The line containing "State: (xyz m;" marks the start; please restate exactly that line and only the lines following it through the end of the material below.

[Data section Boundary: Start]

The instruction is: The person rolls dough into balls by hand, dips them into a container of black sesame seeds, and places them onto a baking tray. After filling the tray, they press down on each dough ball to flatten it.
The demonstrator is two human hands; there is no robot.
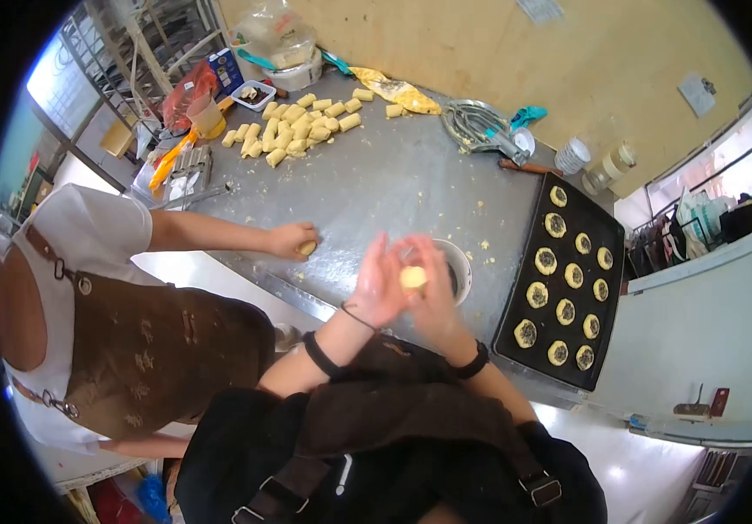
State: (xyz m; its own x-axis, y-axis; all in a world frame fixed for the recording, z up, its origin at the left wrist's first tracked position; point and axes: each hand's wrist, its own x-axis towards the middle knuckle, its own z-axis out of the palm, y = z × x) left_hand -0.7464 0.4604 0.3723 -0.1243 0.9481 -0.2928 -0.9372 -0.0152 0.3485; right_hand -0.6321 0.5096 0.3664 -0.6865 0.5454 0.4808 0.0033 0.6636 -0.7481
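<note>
My left hand (378, 286) and my right hand (435, 297) are raised together over the front of the metal table, fingers pointing up and away from me. A small pale yellow piece of dough (413, 278) sits between them, touched by both. Motion blurs the fingertips a little. Just behind my right hand stands a white bowl (466, 278) with something dark inside, partly hidden by the hand. To the right lies a black baking tray (516, 345) with rows of round dough pieces (565, 311), each topped with dark seeds or filling.
At left, a person in a brown apron (158, 349) presses a dough piece on the table (376, 179) with one hand (293, 240). A pile of dough cylinders (293, 131) lies at the back. A metal whisk attachment (481, 127) and cups (573, 155) stand near the wall.
</note>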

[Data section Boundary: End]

» **Answer area**:
State: (xyz m; its own x-axis, y-axis; all in a world frame fixed for the recording, z up, its origin at the left wrist's first tracked position; point and axes: each hand's wrist, its own x-axis towards the middle knuckle, its own z-axis out of the palm, y = z × x) left_hand -0.7464 0.4604 0.3723 -0.1243 0.9481 -0.2928 -0.9372 -0.0152 0.3485; right_hand -0.6321 0.5096 0.3664 -0.6865 0.5454 0.4808 0.0033 0.6636 -0.7481
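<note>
My left hand (378, 286) and my right hand (435, 297) are raised together over the front of the metal table, fingers pointing up and away from me. A small pale yellow piece of dough (413, 278) sits between them, touched by both. Motion blurs the fingertips a little. Just behind my right hand stands a white bowl (466, 278) with something dark inside, partly hidden by the hand. To the right lies a black baking tray (516, 345) with rows of round dough pieces (565, 311), each topped with dark seeds or filling.
At left, a person in a brown apron (158, 349) presses a dough piece on the table (376, 179) with one hand (293, 240). A pile of dough cylinders (293, 131) lies at the back. A metal whisk attachment (481, 127) and cups (573, 155) stand near the wall.
</note>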

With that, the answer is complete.